We consider the well-studied cake cutting problem in which the goal is to find an envy-free allocation of a divisible resource based on queries from agents. The problem has received attention in mathematics, economics, and computer science. It has been a major open problem whether there exists a discrete and bounded envy-free protocol. We report on our algorithm that resolved the open problem.
The cake cutting problem is a fundamental mathematical problem in which the 'cake' is a metaphor for a heterogeneous divisible resource represented by the unit interval [0, 1].4 The resource could represent time, land, or some computational resources. The goal is to allocate the cake among n entities that are referred to as 'agents.' Each agent's allocation consists of a collection of subintervals. Each of the agents is assumed to have additive and nonnegative valuations over segments of the interval. A cake-cutting algorithm/protocol interacts with the agents in order to identify a fair allocation.
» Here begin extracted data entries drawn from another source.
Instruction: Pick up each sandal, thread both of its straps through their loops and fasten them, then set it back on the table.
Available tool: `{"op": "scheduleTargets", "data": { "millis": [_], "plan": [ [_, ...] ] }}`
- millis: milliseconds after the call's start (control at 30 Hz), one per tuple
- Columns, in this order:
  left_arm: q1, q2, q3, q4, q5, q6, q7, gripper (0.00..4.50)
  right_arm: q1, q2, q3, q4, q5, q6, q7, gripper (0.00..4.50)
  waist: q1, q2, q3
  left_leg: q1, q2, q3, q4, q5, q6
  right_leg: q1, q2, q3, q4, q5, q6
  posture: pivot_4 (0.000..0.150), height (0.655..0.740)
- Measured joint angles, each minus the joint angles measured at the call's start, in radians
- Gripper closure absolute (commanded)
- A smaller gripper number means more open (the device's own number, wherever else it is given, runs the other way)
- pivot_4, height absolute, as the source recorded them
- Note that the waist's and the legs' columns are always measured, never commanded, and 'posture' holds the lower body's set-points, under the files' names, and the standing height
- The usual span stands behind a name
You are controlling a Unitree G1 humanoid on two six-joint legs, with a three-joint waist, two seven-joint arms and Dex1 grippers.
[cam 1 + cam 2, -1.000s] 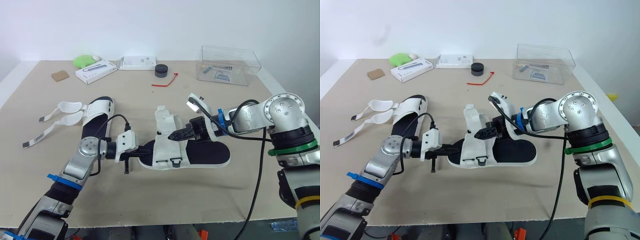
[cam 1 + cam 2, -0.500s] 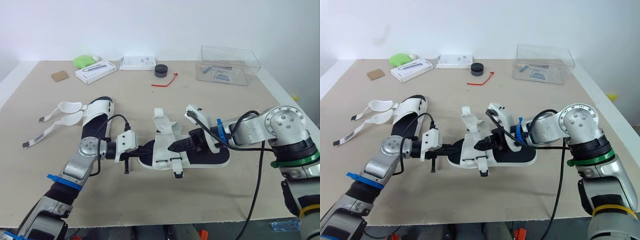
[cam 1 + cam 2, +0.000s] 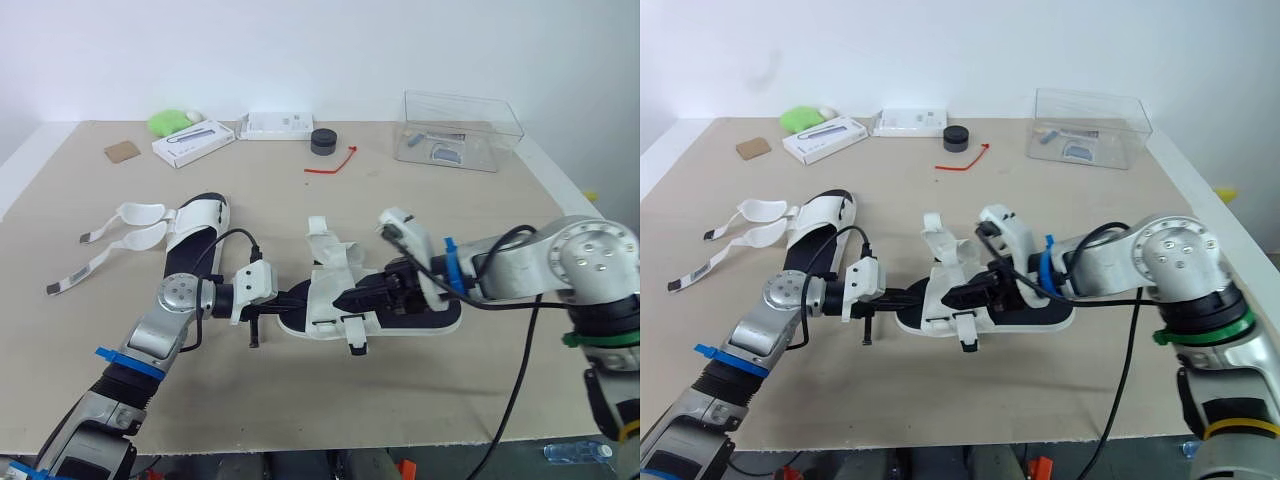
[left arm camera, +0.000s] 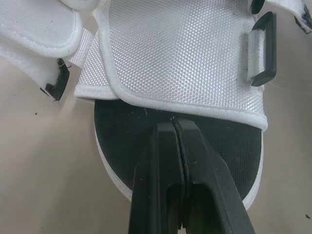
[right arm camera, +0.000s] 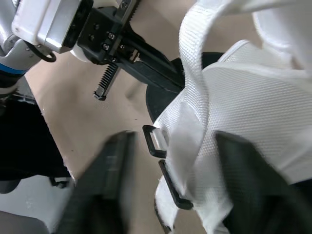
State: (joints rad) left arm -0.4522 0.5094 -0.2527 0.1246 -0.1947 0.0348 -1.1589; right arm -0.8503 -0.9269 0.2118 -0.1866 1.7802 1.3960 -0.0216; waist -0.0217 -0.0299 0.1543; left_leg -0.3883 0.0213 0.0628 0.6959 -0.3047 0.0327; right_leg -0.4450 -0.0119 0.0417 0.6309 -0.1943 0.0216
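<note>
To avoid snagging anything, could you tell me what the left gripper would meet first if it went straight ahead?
The sandal's white mesh upper; the left gripper, shut, seems to touch its edge now.

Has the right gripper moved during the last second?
Yes. Judged against the black puck, which stayed in place, the right gripper shifted toward the near edge of the table, over the sandal.

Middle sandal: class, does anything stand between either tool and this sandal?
Nothing visible does. The left tool, shut, touches the middle sandal at its toe end, and the right tool is open around its white strap.
</note>
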Motion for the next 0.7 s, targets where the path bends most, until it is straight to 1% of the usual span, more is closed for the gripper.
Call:
{"op": "scheduleTargets", "data": {
  "millis": [67,200,233,300,367,500,600,700],
  "plan": [
    [-0.004,0.000,-0.002,-0.001,0.000,0.007,-0.002,4.50,0.022,-0.047,-0.044,-0.030,-0.003,0.018,0.086,0.10,0.001,0.000,0.000,0.000,0.000,-0.001,0.000,0.000,0.000,0.000,0.000,0.000,0.000,0.000,0.000,0.150,0.7400],
    [-0.009,0.006,-0.003,-0.002,-0.001,0.016,-0.006,4.50,0.125,-0.142,-0.141,-0.101,-0.069,0.043,0.290,0.10,0.001,0.000,0.000,0.000,0.000,-0.001,0.000,0.000,0.000,0.001,0.000,-0.001,-0.001,0.000,0.000,0.150,0.7400],
    [-0.009,0.008,-0.003,-0.002,-0.001,0.017,-0.006,4.50,0.136,-0.150,-0.149,-0.105,-0.072,0.045,0.308,0.10,0.000,0.000,0.000,0.001,0.000,-0.001,0.000,0.000,0.000,0.001,0.000,0.000,0.000,0.000,0.000,0.150,0.7400],
    [-0.011,0.008,-0.003,-0.001,-0.002,0.025,-0.006,4.50,0.221,-0.176,-0.185,-0.152,-0.076,0.045,0.389,0.10,0.000,0.000,0.000,0.001,0.000,-0.002,0.000,0.000,0.000,0.002,0.001,-0.001,0.000,0.000,0.000,0.150,0.7400],
    [-0.014,0.008,-0.003,0.000,-0.002,0.031,-0.008,4.50,0.277,-0.170,-0.187,-0.198,-0.095,0.035,0.411,0.10,0.000,0.000,0.000,0.002,0.000,-0.002,0.000,0.000,0.000,0.002,0.001,0.000,0.000,0.000,0.000,0.150,0.7400],
    [-0.023,0.007,-0.005,0.004,-0.002,0.040,-0.008,4.50,0.370,-0.095,-0.164,-0.240,-0.192,-0.015,0.380,0.10,0.000,0.000,-0.001,0.002,0.000,-0.001,0.001,0.001,-0.001,0.002,0.002,0.002,0.000,0.000,0.001,0.150,0.7400],
    [-0.026,0.007,-0.007,0.008,-0.002,0.040,-0.009,4.50,0.387,-0.048,-0.151,-0.241,-0.270,-0.046,0.358,0.10,0.000,0.000,-0.001,0.001,0.000,-0.001,0.002,0.001,-0.001,0.002,0.003,0.002,0.000,0.000,0.002,0.150,0.7400],
    [-0.029,0.006,-0.007,0.011,-0.002,0.039,-0.013,4.50,0.390,-0.027,-0.149,-0.234,-0.292,-0.050,0.343,0.10,0.000,0.000,-0.001,0.001,0.000,-0.001,0.002,0.001,-0.001,0.002,0.003,0.002,0.000,0.000,0.002,0.150,0.7400]
  ]
}}
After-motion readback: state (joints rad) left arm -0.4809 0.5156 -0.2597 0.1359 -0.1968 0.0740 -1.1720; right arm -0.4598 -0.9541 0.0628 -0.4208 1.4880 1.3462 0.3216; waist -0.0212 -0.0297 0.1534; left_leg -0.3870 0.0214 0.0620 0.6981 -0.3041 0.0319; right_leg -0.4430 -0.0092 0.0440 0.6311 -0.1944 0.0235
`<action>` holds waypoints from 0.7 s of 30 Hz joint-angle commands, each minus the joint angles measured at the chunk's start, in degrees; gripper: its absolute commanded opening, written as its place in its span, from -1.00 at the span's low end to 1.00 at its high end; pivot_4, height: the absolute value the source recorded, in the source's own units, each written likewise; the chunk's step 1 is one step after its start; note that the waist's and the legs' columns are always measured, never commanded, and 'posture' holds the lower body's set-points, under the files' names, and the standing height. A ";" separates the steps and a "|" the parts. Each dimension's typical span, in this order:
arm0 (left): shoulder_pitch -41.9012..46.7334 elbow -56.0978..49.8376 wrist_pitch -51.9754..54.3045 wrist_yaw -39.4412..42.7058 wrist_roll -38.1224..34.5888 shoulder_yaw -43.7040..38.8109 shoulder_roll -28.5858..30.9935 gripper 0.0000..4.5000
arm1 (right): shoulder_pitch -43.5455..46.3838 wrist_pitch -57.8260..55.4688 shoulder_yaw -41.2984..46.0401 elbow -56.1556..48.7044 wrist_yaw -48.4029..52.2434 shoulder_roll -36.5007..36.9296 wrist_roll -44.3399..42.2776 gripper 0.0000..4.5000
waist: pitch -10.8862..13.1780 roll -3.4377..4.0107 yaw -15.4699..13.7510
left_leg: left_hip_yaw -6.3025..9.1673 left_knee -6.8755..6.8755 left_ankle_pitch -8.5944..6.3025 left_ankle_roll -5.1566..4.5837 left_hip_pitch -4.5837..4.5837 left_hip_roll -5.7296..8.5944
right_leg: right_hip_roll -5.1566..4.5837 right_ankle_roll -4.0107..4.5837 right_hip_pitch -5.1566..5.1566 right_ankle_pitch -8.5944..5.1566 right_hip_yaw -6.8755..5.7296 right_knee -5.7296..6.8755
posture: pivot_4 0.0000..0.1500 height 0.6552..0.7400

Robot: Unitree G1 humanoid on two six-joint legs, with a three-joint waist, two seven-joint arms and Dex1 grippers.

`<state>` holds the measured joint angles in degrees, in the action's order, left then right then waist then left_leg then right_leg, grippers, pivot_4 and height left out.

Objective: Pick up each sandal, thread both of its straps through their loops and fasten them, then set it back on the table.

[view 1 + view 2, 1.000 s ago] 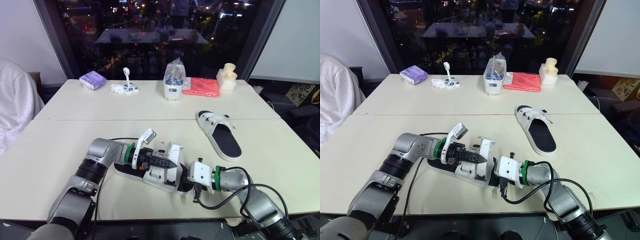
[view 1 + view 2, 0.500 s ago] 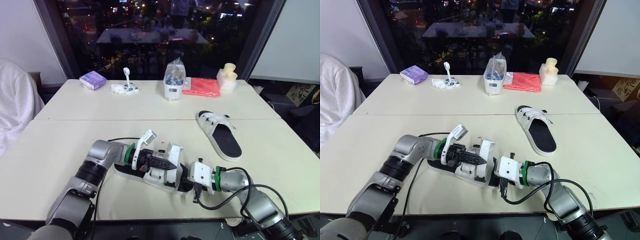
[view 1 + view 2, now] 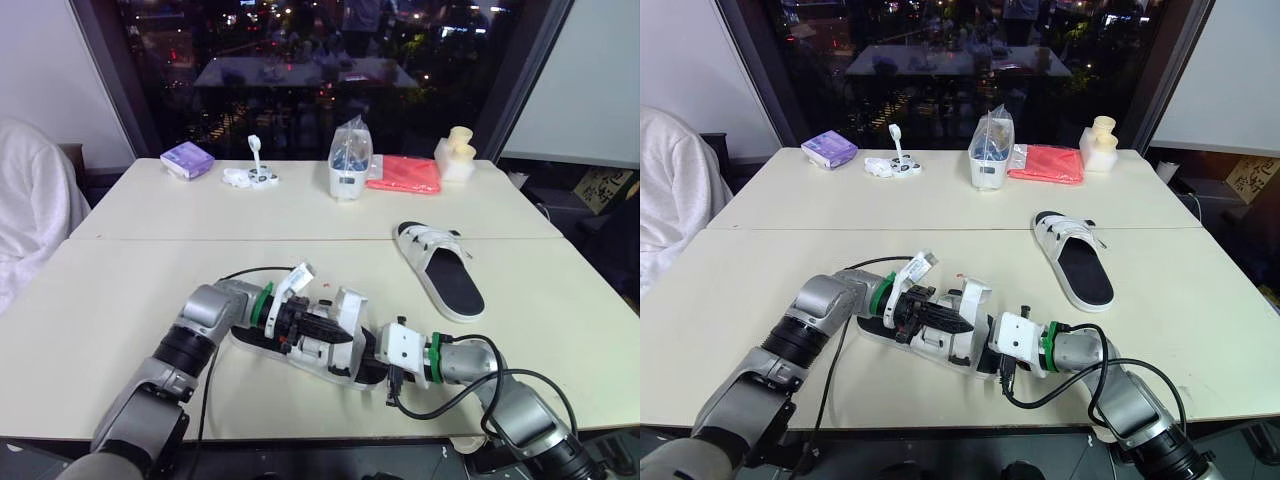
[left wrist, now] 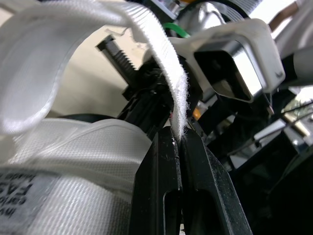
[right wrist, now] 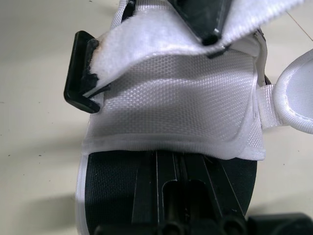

One of the most important criteria for fairness is envy-freeness. An agent envies another if she would have preferred to receive the other's piece rather than hers. A cake cutting protocol/algorithm is called envy-free if each agent is guaranteed to be nonenvious if she reports her real valuations. If a protocol is envy-free, then an honest agent will not be envious even if other agents misreport their valuations.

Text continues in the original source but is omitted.